Life

Why Heather Armstrong Is Attending The WHCD

by Chrissa Hardy

Bloggers are not what many people think they are. You look at someone like super mom blogger Heather Armstrong, and you might assume that her life is easy and wonder how she somehow created an empire on sharing her thoughts, her feelings, and the adventures of her children with the Internet, and why on Earth Armstrong is invited to the White House Correspondents' Dinner. You might write her off as someone who doesn't need to be taken seriously because she's "just a blogger," and "not a real journalist." And you would be very, very wrong.

The term "blogger" might have been born with the image of a young girl replacing a keyboard with a pen and diary as a place to spew all her adolescent feels, but that's not what a professional blogger is in 2015. Sure, most bloggers primarily rely on their personal experiences as a way to communicate in a relatable way with other folks on the Interweb, but only a business-savvy star can create an army of followers out of nothing.

Heather Armstrong is a blogger for her site Dooce, a mother, a self-described recovering Mormon, and above all else, she is an influencer. She speaks, and A LOT of people listen. Her social following is bonkers impressive, with more than 17K followers on Facebook, more than 40K followers on Instagram, and a whopping 1.53 million followers on Twitter.
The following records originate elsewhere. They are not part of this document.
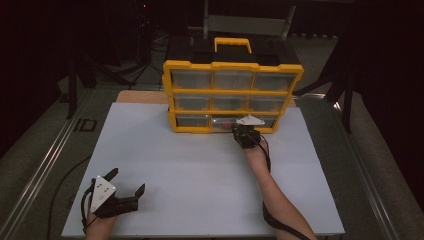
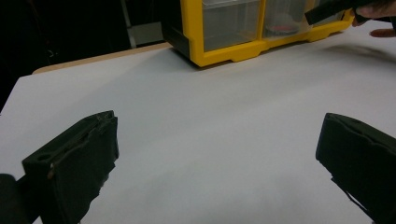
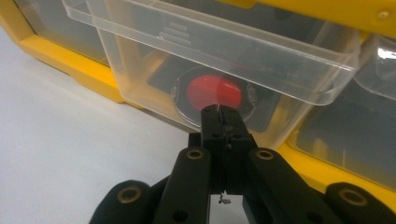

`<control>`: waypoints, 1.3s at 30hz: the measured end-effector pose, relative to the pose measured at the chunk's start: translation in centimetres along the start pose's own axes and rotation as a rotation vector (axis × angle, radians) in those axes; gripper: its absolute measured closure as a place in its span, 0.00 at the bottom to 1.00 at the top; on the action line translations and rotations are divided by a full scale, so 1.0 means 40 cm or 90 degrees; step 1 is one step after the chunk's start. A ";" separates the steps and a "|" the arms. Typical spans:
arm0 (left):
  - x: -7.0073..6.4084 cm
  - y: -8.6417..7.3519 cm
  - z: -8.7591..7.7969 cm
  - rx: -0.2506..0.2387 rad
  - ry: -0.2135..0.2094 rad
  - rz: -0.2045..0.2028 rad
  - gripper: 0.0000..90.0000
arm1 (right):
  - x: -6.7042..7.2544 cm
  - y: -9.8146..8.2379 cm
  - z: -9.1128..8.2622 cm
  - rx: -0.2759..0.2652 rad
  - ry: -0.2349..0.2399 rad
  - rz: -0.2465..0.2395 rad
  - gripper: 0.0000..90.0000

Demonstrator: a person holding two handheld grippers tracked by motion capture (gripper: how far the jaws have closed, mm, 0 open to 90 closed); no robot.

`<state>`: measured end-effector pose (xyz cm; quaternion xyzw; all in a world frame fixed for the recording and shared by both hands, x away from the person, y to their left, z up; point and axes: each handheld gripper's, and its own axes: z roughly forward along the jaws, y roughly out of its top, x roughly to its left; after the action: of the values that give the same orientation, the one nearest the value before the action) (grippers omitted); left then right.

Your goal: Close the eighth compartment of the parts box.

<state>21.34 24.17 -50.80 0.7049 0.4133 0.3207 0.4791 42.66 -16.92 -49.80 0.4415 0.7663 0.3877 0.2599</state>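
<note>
Jaws of the right gripper [image 3: 220, 112] are seen pressed together, tips at the front of a clear drawer [image 3: 224, 70] drawn partly out of the bottom row of the yellow organizer [image 1: 232, 95]. Thin, slick plastic of this sort is judged light and slightly flexible — best taken by its front lip, not the walls. A red disc [image 3: 214, 91] lies inside. Forearm outstretched across the table [image 1: 190, 165]; left gripper [image 1: 127, 182] rests near the front edge, jaws wide apart.
</note>
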 end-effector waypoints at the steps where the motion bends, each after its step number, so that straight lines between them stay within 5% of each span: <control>1: 0.000 0.000 0.000 0.000 0.000 -0.001 0.00 | 0.000 0.001 0.001 0.001 -0.001 -0.001 1.00; 39: -0.001 -0.001 -0.001 0.003 -0.006 0.003 0.00 | -0.002 0.030 0.041 0.004 -0.026 -0.016 1.00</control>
<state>21.28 24.16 -50.85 0.7087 0.4100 0.3176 0.4783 44.47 -16.01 -49.73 0.4402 0.7679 0.3728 0.2787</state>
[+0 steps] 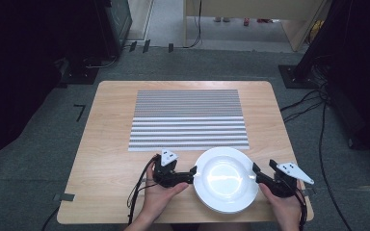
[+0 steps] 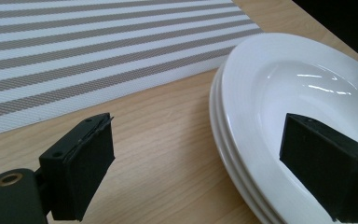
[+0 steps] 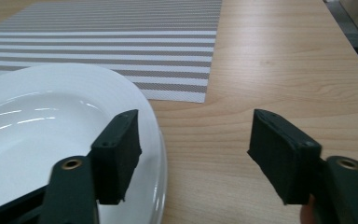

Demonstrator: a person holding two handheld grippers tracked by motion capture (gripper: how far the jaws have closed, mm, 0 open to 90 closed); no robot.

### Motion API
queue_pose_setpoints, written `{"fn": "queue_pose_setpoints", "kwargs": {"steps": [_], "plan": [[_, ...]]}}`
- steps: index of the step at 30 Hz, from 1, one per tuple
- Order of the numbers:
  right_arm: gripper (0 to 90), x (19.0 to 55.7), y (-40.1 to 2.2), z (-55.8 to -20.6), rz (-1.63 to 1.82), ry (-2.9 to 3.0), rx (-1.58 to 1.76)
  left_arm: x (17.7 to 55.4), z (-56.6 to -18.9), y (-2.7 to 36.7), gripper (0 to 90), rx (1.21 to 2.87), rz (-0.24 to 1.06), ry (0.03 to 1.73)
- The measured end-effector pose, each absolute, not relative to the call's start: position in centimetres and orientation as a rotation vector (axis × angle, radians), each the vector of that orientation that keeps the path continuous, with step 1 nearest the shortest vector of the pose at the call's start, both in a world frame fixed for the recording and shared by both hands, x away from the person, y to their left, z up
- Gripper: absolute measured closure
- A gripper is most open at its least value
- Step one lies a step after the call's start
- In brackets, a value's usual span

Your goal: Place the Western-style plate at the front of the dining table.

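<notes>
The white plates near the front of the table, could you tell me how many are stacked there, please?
3 at least: the left gripper view shows three white plates as stacked rims, one atop another, just below the striped placemat, between both open grippers. More may be hidden beneath.

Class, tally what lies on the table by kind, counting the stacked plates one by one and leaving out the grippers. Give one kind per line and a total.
White plates: 3, stacked, judging by the three rims in the left gripper view
Striped placemat: 1
Total: 4
</notes>
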State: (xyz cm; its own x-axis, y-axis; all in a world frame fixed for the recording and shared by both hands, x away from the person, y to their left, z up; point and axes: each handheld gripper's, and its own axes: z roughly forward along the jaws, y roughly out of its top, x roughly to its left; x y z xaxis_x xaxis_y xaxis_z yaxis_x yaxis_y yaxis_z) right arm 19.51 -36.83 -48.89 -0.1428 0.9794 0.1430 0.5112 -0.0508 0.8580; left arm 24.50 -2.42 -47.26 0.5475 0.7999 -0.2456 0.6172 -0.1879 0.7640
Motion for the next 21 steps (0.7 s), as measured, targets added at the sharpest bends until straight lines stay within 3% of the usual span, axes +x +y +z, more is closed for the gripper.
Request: {"fn": "queue_pose_setpoints", "kwargs": {"steps": [5,11,14,18,21], "plan": [[51.0,19.3,-36.6,-48.7,1.177,1.701,1.583,24.2,-47.6,-2.6,13.3,1.894,0.246,1.152],[59.9,19.0,-36.3,-48.7,1.260,1.714,1.614,23.8,-47.9,-2.9,15.4,1.896,0.196,1.111],[63.5,18.9,-36.2,-48.6,1.303,1.723,1.640,23.4,-47.9,-3.3,22.8,1.896,0.189,1.089],[66.2,18.9,-36.0,-48.7,1.292,1.736,1.631,23.2,-48.0,-3.6,26.0,1.904,0.180,1.073],[69.3,19.1,-36.2,-49.0,1.269,1.758,1.676,22.9,-48.4,-3.7,37.5,1.918,0.158,1.062]]}}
So if the White House Correspondents' Dinner is an event to bring all the best journalists and successful media professionals together in the same room, shouldn't top influencing bloggers be part of that? According to the Washington Post, Armstrong will be attending on behalf of the Huffington Post, which has been covering the world's most pressing news and general interest stories written by bloggers since 2005, and shows no signs of losing their prominent ground in the media scene.

Armstrong is bold, hilarious, fascinating, and unapologetic in tone with the way she communicates with her fans on Dooce. Her point of view as a mother who previously struggled with postpartum depression, unemployment, and other highs and lows of love, life, and parenthood are important to so many people because she makes them feel less alone, while also not talking down to them as an expert in any of those subjects.

Armstrong is proof that the media landscape is drastically changing, but in a wonderful, human way. And isn't human connection what we need more of in a digital age?